* REQUIRED WORK:
Using the records that follow, reproduce exactly the lines starting at the line containing "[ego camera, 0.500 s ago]" and ending at the line containing "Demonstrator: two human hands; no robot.". Include both end lines and no pictures.

--- GIVEN DATA ---

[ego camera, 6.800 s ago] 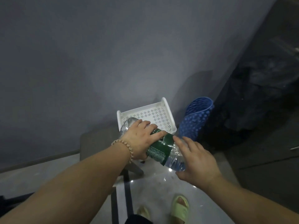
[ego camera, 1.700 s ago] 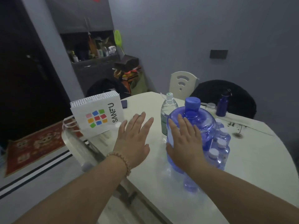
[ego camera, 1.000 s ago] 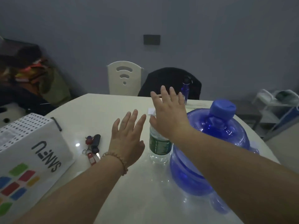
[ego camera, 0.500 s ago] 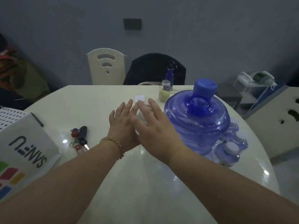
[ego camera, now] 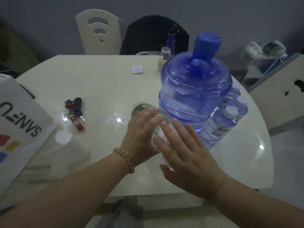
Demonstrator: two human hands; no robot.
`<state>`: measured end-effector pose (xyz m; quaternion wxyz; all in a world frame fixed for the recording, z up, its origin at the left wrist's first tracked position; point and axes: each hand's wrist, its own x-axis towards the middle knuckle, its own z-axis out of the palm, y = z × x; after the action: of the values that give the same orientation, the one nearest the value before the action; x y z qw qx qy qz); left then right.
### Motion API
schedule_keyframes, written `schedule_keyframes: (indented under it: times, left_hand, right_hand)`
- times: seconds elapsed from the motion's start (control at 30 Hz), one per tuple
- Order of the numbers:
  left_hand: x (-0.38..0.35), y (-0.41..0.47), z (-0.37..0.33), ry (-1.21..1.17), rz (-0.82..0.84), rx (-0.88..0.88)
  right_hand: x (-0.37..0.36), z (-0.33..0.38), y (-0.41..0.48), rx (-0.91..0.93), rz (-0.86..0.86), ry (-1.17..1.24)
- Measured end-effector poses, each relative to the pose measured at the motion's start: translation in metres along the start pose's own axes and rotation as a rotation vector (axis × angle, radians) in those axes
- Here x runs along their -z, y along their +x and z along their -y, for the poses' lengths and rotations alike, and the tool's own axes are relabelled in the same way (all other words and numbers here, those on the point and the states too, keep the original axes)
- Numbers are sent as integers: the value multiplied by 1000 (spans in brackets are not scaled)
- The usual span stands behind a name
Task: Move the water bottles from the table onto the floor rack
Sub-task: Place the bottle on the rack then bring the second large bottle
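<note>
A clear water bottle (ego camera: 158, 120) with a green label is tilted over the white table (ego camera: 105, 83), its far end pointing up and left. My left hand (ego camera: 141, 139), with a bead bracelet on the wrist, is wrapped around its left side. My right hand (ego camera: 185, 152) lies flat against its right side with the fingers spread. Several small capped bottles (ego camera: 227, 120) stand in a pack behind the big blue water jug (ego camera: 194, 89). The white floor rack (ego camera: 256, 53) stands at the far right with a bottle (ego camera: 273, 46) lying on it.
A white paper bag (ego camera: 19, 129) sits at the table's left edge, with keys (ego camera: 74, 112) beside it. A small jar (ego camera: 165, 54), a dark blue flask (ego camera: 171, 39) and a paper square (ego camera: 137, 69) are at the back. Two chairs (ego camera: 98, 32) stand behind the table, and a white cabinet (ego camera: 279, 89) to the right.
Both hands closed in on the upright bottle next to the jug. It is now tipped over and lifted between them, nearer to me.
</note>
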<state>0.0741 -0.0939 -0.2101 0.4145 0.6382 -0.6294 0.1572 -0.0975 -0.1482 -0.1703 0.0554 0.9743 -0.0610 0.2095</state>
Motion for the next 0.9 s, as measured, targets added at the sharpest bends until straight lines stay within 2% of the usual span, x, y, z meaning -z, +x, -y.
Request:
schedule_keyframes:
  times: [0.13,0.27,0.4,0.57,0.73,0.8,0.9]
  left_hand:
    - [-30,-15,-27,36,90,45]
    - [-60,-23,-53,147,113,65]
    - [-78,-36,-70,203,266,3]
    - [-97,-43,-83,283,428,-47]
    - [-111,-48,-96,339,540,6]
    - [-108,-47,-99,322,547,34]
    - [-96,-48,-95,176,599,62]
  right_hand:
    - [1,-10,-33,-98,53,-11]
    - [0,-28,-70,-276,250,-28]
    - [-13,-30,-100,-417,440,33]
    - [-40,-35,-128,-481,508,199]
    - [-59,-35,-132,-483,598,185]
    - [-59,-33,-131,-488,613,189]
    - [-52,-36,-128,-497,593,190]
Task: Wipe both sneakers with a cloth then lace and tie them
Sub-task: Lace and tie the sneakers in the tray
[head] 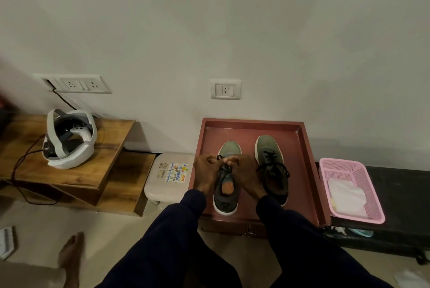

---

* SOLUTION FOR THIS TASK:
[ego camera, 0.500 s ago] 
[ego camera, now] 
Demonstrator: two human hands; no robot.

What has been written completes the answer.